Он боялся лишь одного, чтобы этим призраком не оказался сам перевоплотившийся Швейк. Ведь Лукаш уже видал его в гробу, пусть вскоре он вернулся к любимому из мира мёртвых. Генрих знал, что где-то здесь лежит и фельдкурат Отто Кац — мерзкий содомит и извращенец, соблазнивший невинного Швейка. Пусть он и являлся священником, а ведь именно причина ревности и погубила пана фельдкурата. Но где же сейчас был Швейк? Как Лукаш будет в одиночку воспитывать пятерых детей, которые до этого находились под опекой Каца и Швейка? Что теперь с ними будет?
— Я думаю, прислуга позаботится о моих малышах... — прошептал поручик, стараясь не зарыдать в голос.
И он решил хотя бы подремать, лишь бы унять сильнейшую муку, да только сделать ему это не удалось: буйные больные за стенкой кричали и страдали, стонали что-то неразборчивое, вперемешку с этими криками слышалась брань санитаров, треск ремней, крики и шёпот, ругань и стук.

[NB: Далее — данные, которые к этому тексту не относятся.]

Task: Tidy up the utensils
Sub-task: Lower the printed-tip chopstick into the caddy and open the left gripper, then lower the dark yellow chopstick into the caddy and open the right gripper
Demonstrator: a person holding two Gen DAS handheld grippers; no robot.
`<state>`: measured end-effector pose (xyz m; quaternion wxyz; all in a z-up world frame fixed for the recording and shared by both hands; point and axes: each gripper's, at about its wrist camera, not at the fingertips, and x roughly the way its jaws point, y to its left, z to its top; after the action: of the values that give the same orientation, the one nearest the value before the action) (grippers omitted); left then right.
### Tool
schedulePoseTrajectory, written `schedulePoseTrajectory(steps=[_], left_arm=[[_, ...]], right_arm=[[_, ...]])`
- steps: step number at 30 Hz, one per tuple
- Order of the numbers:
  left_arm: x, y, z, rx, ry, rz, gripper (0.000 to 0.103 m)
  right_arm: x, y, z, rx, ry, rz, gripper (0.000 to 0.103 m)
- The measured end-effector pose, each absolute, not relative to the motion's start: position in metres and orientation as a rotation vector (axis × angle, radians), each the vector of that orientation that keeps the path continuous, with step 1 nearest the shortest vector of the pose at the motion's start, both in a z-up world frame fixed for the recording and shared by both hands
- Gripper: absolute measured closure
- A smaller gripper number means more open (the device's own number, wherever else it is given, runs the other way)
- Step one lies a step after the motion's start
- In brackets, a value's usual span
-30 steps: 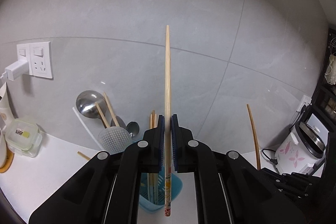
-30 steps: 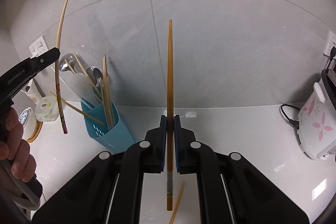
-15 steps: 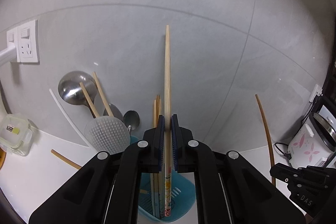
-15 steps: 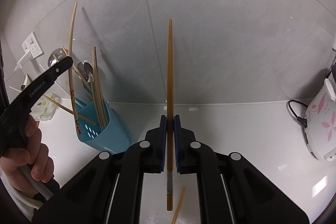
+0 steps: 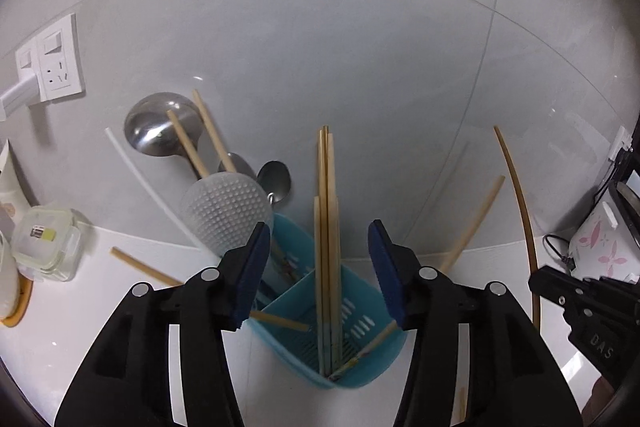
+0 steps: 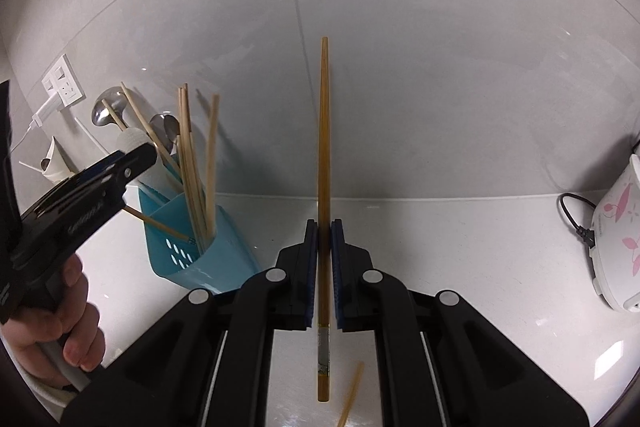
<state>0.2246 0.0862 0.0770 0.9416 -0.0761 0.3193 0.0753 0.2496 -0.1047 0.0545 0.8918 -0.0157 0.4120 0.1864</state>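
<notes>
Blue holder [image 5: 360,311] is standing on the white desk [image 5: 80,315], chopsticks [image 5: 328,227] leaning upright inside it. Left tool [image 5: 320,275] is hovering above with its jaws spread wide, gripping nothing. Right tool [image 6: 324,267] is clamping a darker chopstick [image 6: 324,147] upright, beside the holder.

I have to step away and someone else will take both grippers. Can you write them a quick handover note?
Left gripper: jaws open, empty, over the blue holder; its chopstick now leans inside the holder with the others.
Right gripper: jaws shut on a darker chopstick, upright, to the right of the holder.
Left to do: put that chopstick in, then collect the loose chopstick on the counter below the right gripper.
</notes>
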Motion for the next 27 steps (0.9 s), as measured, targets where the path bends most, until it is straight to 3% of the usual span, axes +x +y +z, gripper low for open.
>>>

На пол обрушивалась металлическая посуда, приглушённый топот босых ног словно бил по вискам несчастного Лукаша. А ведь ещё недавно он был значимым лицом общественной знати в военном кругу Праги, а теперь он считался психически нездоровым содомитом.
Истошно хохоча на всю палату, обер-лейтенант Лукаш проклинал всё то, на чём стоял белый свет. Он мечтал обнаружить призрака, пусть и весьма диким способом, но он возжелал узнать у утопленника всё о том, куда же всё-таки подевался его возлюбленный Йозеф Швейк.